Identify and copy all lines of the material where the string "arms" is found.

┌─ Working data

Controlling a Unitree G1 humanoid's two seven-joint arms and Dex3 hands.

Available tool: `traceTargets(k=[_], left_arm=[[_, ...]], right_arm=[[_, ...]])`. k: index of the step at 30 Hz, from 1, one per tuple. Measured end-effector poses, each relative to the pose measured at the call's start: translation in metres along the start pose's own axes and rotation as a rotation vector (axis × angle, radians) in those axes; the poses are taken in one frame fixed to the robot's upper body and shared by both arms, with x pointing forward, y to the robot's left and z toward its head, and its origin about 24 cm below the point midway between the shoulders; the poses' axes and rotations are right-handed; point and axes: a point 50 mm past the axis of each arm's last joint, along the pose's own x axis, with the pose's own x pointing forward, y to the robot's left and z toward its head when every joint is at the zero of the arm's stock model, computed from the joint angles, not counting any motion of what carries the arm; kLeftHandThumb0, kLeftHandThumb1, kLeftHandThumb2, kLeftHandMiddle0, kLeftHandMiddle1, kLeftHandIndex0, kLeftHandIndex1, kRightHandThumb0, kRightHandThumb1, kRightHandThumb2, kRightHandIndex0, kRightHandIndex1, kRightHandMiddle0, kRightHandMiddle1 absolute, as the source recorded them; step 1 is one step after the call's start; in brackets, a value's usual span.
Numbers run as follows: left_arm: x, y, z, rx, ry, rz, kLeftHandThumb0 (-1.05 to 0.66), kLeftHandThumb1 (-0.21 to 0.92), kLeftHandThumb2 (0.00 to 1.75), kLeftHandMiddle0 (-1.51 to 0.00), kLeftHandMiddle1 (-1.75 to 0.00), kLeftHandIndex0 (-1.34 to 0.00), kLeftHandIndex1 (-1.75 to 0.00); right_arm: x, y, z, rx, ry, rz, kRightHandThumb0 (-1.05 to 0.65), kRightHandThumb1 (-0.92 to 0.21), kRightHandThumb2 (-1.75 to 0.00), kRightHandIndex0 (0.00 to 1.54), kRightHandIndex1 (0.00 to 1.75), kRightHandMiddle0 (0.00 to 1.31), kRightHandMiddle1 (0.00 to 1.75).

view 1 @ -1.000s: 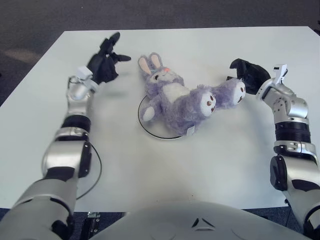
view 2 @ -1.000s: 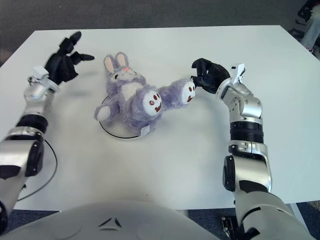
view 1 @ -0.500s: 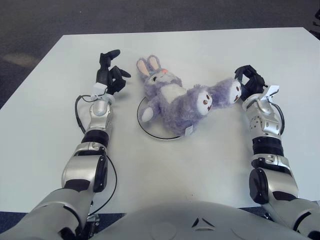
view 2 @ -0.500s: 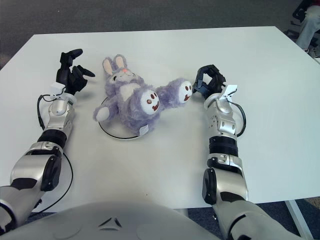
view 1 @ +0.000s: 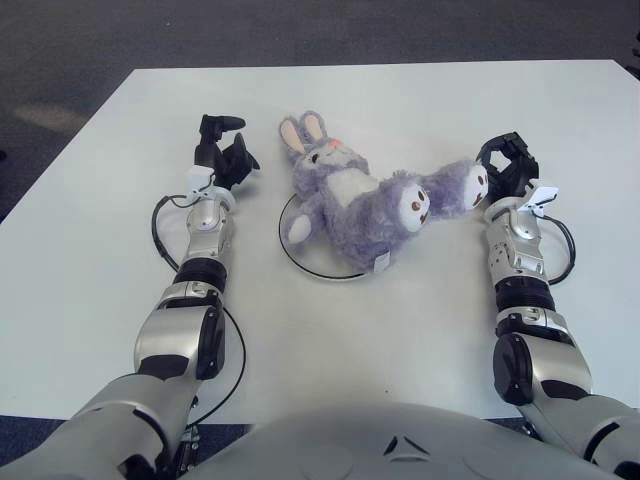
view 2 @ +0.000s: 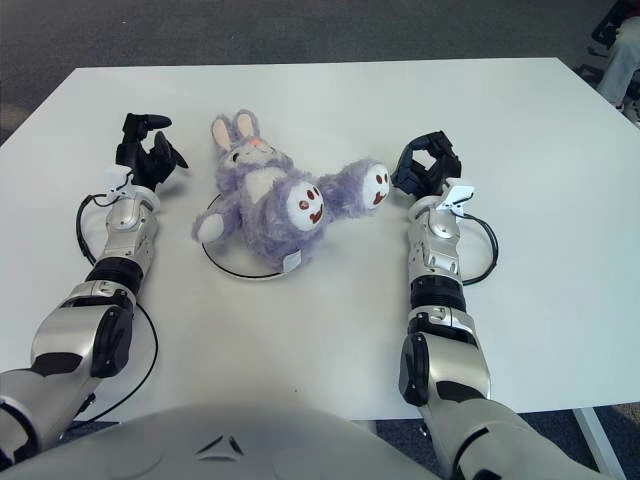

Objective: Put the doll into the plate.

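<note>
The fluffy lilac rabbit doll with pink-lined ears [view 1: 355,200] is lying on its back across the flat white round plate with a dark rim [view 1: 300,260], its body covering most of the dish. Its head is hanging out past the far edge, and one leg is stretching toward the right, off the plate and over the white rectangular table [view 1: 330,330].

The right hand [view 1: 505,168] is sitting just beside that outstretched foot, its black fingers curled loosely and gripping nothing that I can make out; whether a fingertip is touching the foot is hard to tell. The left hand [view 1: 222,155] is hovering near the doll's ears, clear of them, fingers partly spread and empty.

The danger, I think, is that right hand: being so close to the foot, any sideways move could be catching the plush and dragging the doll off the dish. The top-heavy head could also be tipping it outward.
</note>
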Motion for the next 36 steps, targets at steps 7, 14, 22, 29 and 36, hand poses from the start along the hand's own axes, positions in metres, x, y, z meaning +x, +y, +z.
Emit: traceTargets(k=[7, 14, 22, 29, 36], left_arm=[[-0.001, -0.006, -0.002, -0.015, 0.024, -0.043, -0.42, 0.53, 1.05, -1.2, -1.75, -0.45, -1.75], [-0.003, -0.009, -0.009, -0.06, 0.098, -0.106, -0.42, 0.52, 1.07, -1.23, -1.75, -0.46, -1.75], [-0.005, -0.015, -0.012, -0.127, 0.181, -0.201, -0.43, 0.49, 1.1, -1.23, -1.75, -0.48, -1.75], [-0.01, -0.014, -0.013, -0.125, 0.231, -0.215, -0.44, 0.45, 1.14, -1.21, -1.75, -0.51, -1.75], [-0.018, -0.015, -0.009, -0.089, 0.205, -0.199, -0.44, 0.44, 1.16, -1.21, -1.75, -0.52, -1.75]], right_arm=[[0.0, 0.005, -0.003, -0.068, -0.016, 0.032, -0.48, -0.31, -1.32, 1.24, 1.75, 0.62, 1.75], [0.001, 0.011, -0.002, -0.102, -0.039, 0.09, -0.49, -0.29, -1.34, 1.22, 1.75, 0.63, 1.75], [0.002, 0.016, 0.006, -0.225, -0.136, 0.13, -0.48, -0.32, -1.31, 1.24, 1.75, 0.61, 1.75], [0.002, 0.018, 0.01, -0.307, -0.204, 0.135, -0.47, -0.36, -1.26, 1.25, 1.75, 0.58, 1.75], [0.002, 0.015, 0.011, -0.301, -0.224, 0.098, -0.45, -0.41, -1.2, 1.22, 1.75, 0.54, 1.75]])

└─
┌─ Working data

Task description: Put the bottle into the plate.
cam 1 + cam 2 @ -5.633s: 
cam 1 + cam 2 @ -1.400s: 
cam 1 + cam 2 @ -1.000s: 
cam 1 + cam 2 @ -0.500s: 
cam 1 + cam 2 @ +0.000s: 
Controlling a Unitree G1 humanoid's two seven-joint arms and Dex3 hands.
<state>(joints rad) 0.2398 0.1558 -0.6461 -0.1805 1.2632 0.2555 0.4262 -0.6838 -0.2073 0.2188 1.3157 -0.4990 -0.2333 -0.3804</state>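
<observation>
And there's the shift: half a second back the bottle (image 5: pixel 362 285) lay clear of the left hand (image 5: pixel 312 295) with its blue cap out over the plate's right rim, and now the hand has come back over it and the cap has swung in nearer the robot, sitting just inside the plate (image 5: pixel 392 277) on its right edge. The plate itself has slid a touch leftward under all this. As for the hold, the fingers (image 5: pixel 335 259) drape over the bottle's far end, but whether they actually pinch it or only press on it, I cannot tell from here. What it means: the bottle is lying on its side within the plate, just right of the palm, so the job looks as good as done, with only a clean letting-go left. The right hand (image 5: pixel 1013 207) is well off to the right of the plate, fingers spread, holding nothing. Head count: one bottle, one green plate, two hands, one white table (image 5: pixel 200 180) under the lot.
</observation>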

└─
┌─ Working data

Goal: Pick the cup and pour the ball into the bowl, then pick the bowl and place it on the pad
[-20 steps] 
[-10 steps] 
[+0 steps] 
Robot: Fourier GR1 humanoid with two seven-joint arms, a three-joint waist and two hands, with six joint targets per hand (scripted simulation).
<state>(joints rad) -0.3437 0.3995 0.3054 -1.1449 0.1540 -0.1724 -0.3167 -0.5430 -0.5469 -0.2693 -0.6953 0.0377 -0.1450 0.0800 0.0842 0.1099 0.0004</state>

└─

§ **Response area**:
Controlling a Unitree G1 humanoid's two seven-joint arms and Dex3 hands.
Available tool: `traceTargets(k=[_], left_arm=[[_, ...]], right_arm=[[_, ...]])`. k: index of the step at 30 Hz, from 1, one per tuple. Measured end-effector poses, each relative to the pose measured at the call's start: translation in metres along the start pose's own axes and rotation as a rotation vector (axis × angle, radians) in those axes; the poses are taken in one frame fixed to the robot's upper body and shared by both arms, with x pointing forward, y to the robot's left and z toward its head, and its origin about 24 cm below the point midway between the shoulders; the poses' axes and rotations are right-handed; point and axes: a point 50 mm past the axis of each arm's last joint, along the pose's own x axis, with the pose's own x pointing forward, y to the robot's left and z toward its head when every joint is at the zero of the arm's stock model, computed from the joint angles, not counting any motion of what carries the arm; kLeftHandThumb0, kLeftHandThumb1, kLeftHandThumb2, kLeftHandMiddle0, kLeftHandMiddle1, kLeftHandIndex0, kLeftHandIndex1, kRightHandThumb0, kRightHandThumb1, kRightHandThumb2, kRightHandIndex0, kRightHandIndex1, kRightHandMiddle0, kRightHandMiddle1 absolute, as the source recorded them; step 1 is one step after the call's start; in brackets, a value's usual span.
Controlling a Unitree G1 humanoid's two seven-joint arms and Dex3 hands.
Robot: Fourier GR1 humanoid with two seven-joint arms, a three-joint waist and two hands, with six joint targets per hand (scripted simulation).

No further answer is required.